As can be seen from Table 2, YOLOv7-RS showed 21.7%, 32.1%, 9.6%, 5.7%, 4.6% and 2.4% improvement in mAP over SSD, faster R-CNN, YOLOv3, YOLOv4, YOLOv5s and YOLOv7, respectively. The detection precision of the YOLOv7-RS in a baseball field (BD), a Bridge (BR), a Large Vehicle (LV), a football field (SBF) and a loop (RA) is optimal compared with other algorithms; compared with the original YOLOv7, the detection accuracy of the three categories of the Tennis Court (TC), the Basketball Court (BC) and the oil Storage Tank (ST) is reduced by 0.1-0.2%, and the rest of the detection accuracy is obviously improved.

The detection results of the Yolov7 and the Yolov7-RS are compared through a large number of experiments, and two groups of visual results are selected for analysis, as shown in fig. 7, the left side is the detection result of the Yolov7 algorithm, and the right side is the detection result of the Yolov7-RS algorithm.

YOLOv7 detected 5 ports in fig. 7 (a), 153 carts and 3 carts in fig. 7 (b). The YOLOv7-RS detects 5 ports and 6 cars in fig. 7 (a), and 272 cars and 4 large cars in fig. 7 (b), so that the problem of missed detection under the condition of complex background and dense arrangement of small targets is effectively improved by the YOLOv 7-RS.

In conclusion, the YOLOv7-RS provided by the invention is superior to most of the existing methods, mAP on NWPU VHR-10 and DOTA data sets reaches 95.4% and 74.1%, and the method can be well adapted to complexity and diversity of remote sensing images, and shows the effectiveness of the method.

Claims

1. A remote sensing image target detection method based on YOLOv7-RS is characterized by comprising the following steps:

2. The YOLOv 7-RS-based remote sensing image target detection method according to claim 1, wherein the preprocessing of the remote sensing image in step 1 is specifically as follows: and scaling the acquired remote sensing image to 640X640, and supplementing the insufficient part by adopting a pixel filling mode.

3. The method for detecting the target of the remote sensing image based on the YOLOv7-RS according to claim 1, wherein the YOLOv7-RS network structure in the step 1 comprises a D-ELAN module, a SIOU loss function part, an input end stage, a backbone network stage, a neck network stage and a head network stage;

the first branch of the D-ELAN module directly passes through a convolution of 1x 1; the second branch passes through three groups of two 3x3 convolutions on the basis, and finally, the convolution of 1x1 and the convolution results of three groups of 3x3 are spliced, so that the feature extraction capability is improved in a mode of improving the block utilization rate and increasing the network depth.
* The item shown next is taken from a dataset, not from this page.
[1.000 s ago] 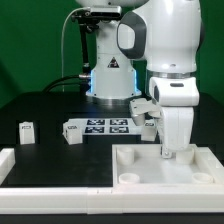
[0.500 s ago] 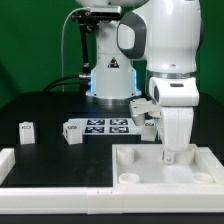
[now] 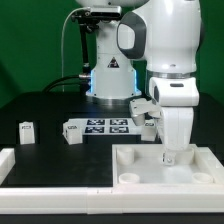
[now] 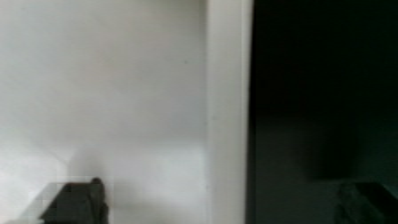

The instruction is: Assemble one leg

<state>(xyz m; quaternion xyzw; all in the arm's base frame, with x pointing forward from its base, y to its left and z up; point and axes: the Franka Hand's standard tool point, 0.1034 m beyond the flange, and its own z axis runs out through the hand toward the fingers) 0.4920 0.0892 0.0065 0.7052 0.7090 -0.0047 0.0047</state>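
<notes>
**A:** Legs first, starting from the exterior view's left. What is there?

**B:** The lone leg (image 3: 27, 130) stands on the dark table (image 3: 45, 100) with its tag towards the camera. It is well apart from the other parts. Nearer the camera, a raised white rail (image 3: 8, 160) runs along that corner.

**A:** And further along?

**B:** A second leg (image 3: 72, 133) sits just beside the end of the marker board (image 3: 105, 126). I cannot tell whether the two touch. The board lies flat, with its tags in a row.

**A:** Beyond the board?

**B:** More tagged white pieces (image 3: 146, 110) lie close to the arm (image 3: 170, 50), which partly hides them, so I cannot tell what they are. The arm comes straight down over the large white square tray (image 3: 140, 155). A round socket (image 3: 127, 180) shows in the tray's near corner.

**A:** Where exactly is the gripper?

**B:** The gripper (image 3: 168, 152) is lowered inside the tray's rim, towards the tray's far side. It is nowhere near either leg on the table. The exterior view does not show whether it touches the tray floor.

**A:** And the fingers?

**B:** In the wrist view, the dark fingertips (image 4: 71, 203) stand spread wide. The picture is blurred. Beyond them, a pale surface (image 4: 107, 100) meets a dark area along a straight edge.
</notes>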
4. A remote sensing image target detection method based on YOLOv7-RS according to claim 3, wherein in the backbone network stage, a three-dimensional attention module SimAM which merges channel attention and spatial attention is introduced, and the calculation formula is as follows:

wherein ,for the output features, X is the input feature, E represents the channel and spatially all neurons minimum energy function +.>Energy tensor of individual neurons minimum energy function +.>As shown in formula (2):

wherein M represents the number of neurons per channel，X _i Representing the ith neuron of the input signature on a single channel.

5. A remote sensing image target detection method based on YOLOv7-RS according to claim 3, wherein in the SIOU loss function, an angle deviation between a real frame and a predicted frame is defined as an angle loss, and calculation of a distance loss is added, that is, the SIOU loss function is composed of four parts of angle loss, distance loss, shape loss and IOU loss, and the calculation formula is as follows:

6. A YOLOv 7-RS-based remote sensing image target detection method according to claim 3, wherein only positive samples in the SIOU loss function participate in the calculation of the loss function.

7. The YOLOv 7-RS-based remote sensing image target detection method according to claim 6, wherein positive and negative sample allocation strategies are optimized in the SIOU loss function, namely three positive sample candidate boxes are added to four positive sample candidate boxes on the basis of the positive and negative sample allocation strategies of YOLOv7 by comprehensively considering rotation invariance of the remote sensing image target.